More women ranked the number of days experiencing pain and cramping during the cryosurgery procedure as the most important factor in their decision to undergo future treatment (42.9%). It was not significantly more important than the amount of hydrorrhea subsequent to the procedure (37.1%) or the cost of the procedure (20.0%). All 3 factors-pain and cramping, hydrorrhea, and cost-were considered equally important by 7.9% in their decision for future treatment, while 22.2% felt that only the pain and cramping and the volume of hydrorrhea were important to consider for future treatment.
Discussion
Physicians have traditionally focused on relieving the pain and cramping of the cryosurgical procedure itself1-5 and have paid less attention to the healing process. Among all aspects of the healing process, women care most about the pain and cramping but are also were bothered by the resulting hydrorrhea, odor, and necessity of wearing pads for protection. Few women were extremely bothered by the healing process; most ranked it as moderately bothersome, requiring more medications, and limiting activities more than normal menses. A small number of women found the procedure to be a positive experience. No similar study has been done for loop electrosurgery or laser surgery.
Our study documents that 16.9% of women were restricted in their daily activities by their menses. This proportion of our study population is slightly higher than Sundell’s report of 10% of 24-year-old women who were restricted in their activities because of dysmenorrhea.7 Menses causes significantly fewer days of activity restriction than the cryosurgical experience. Andersch and Milsom13 report that 38.1% of women use medications for dysmenorrhea, somewhat higher than our 26.8%. Both of these are clinically and statistically less than the almost 70% medication use for the cryosurgical healing process.
The 3 subsets of the population we examined were obese, nulligravid, and young. Obese women were stratified in the analysis because they are screened less often for cervical cancer,9,14-21 experience more dysmenorrhea cyclically,7 and take more medications for dysmenorrhea than nonobese women.8 Unpleasant experiences from cryosurgery could exacerbate the pattern of nonscreening in the future. Our study showed that obese women were more bothered by pad use than nonobese women but were not more restricted in their activities after cryosurgery. Previous work has shown that obese women produce more hydrorrhea quantitatively postprocedure than nonobese women.6 Our work shows that the obese women are not bothered by the hydrorrhea itself but by the necessity of wearing pads for protection.
Young and nulligravid subsets of the population have been found to experience more dysmenorrhea than older and multigravid women.7 These subsets of women, if sexually active, are also at high risk for human papillomavirus infection and subsequent CIN development, possibly requiring treatment. Surprisingly, in our study the youngest teens (15-18 years) were only bothered by the malodorous hy-drorrhea more than their counterparts aged 19 to 22 years and were less bothered by the hydrorrhea itself and the frequency of pad changes. Our study showed that older and multigravid woman rank the inconvenience of pad use after the cryosurgical procedure as worse than their clinical counterparts, potentially because these women had more daily responsibilities that were interrupted by the necessary pad changes.
The importance of our study is twofold. First, cryosurgery is a valuable treatment modality for all grades of CIN with lesions that meet the specific requirements. To set the patient’s expectations about the healing process following cryosurgery, patient education and informed consent should include, in addition to the description of the procedure, its necessity, and the standard Papanicolaou test follow-up, the comparison of cryosurgery with the woman’s menses, covering the points established by our study: (1) the volume of hydrorrhea will be perceived inversely to the volume of menses; (2) more activity restrictions occur; and (3) more medications are needed to alleviate cramping.
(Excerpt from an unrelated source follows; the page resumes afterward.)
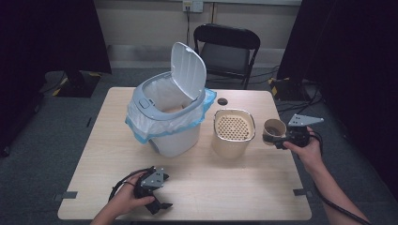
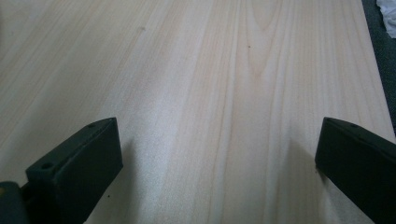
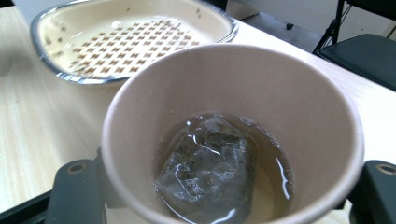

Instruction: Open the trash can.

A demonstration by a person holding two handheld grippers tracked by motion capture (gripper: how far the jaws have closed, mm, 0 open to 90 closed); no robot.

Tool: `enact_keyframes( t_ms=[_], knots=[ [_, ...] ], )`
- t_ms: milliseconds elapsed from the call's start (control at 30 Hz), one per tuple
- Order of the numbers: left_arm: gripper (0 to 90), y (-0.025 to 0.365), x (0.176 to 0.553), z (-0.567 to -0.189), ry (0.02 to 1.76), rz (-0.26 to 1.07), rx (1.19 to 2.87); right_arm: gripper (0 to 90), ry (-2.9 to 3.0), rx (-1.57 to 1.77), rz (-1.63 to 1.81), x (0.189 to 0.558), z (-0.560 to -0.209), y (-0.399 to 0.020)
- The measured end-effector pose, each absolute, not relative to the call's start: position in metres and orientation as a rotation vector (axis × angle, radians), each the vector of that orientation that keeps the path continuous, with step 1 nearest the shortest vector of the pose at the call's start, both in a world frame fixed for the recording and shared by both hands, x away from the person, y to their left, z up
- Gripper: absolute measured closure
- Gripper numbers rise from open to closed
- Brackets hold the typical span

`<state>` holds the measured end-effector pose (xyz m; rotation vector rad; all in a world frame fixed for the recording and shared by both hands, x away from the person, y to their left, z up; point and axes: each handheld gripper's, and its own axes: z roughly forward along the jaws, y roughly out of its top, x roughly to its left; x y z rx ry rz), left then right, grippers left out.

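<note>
Cup: I've got the paper cup (image 3: 232,135) clamped in my right gripper (image 1: 284,138), up off the surface (image 1: 197,187), just right of the strainer pot (image 1: 233,132).
Inside: the right gripper view gives me a soaked tea bag (image 3: 208,175) in brownish liquid; the high view can't see that.
Left gripper (image 1: 156,199): jaws spread wide, nothing between them, low over bare wood.
Bin: lidded bin (image 1: 171,112), lid up, bag-lined.
Writing: none I can read.

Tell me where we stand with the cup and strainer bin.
Done: the trash bin's lid stands open. In hand: the right gripper holds the paper cup, with tea and a soaked teabag inside, beside the strainer bin. Left: nothing poured yet. The left gripper rests open.
</note>
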<state>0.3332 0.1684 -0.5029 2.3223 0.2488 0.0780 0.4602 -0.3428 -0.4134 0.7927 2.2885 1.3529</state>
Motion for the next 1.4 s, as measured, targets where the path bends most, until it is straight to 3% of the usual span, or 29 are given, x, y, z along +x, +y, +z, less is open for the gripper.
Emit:
enact_keyframes(
  t_ms=[1400],
  knots=[
    [0.0,0.168,0.333,-0.503,0.249,0.079,2.324,25.9,2.25,0.644,1.331,0.545,-0.365,-0.321]
  ],
)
Additionally, obese, older, and multigravid women experienced more aggravation from the pad use than others, and the youngest teens were more bothered by the malodorous hydrorrhea. Second, many physicians will treat CIN 1 lesions without allowing the lesion to undergo natural regression.22 By being this aggressive, the physician must weigh the quicker time that would have occurred without treatment to lesion regression caused by the cryosurgery with the risks of a bad cryosurgery experience that may affect future screening practices.
Decisions to undergo future CIN treatment were most influenced by the pain and cramping and the hydrorrhea of cryosurgery. It is unknown whether or when women will return for yearly preventive screening after experiencing cryosurgery. Winkler23 reported that women who underwent bilateral tubal ligations who later developed cervical cancer had more than a 6-year time lapse before returning for cervical cancer screening, longer than the 4 years for those women without tubal ligations. Future work will explore the influence of the cryosurgical experience on compliance with future screenings and will include formal disutility measurements due to cryosurgical treatment.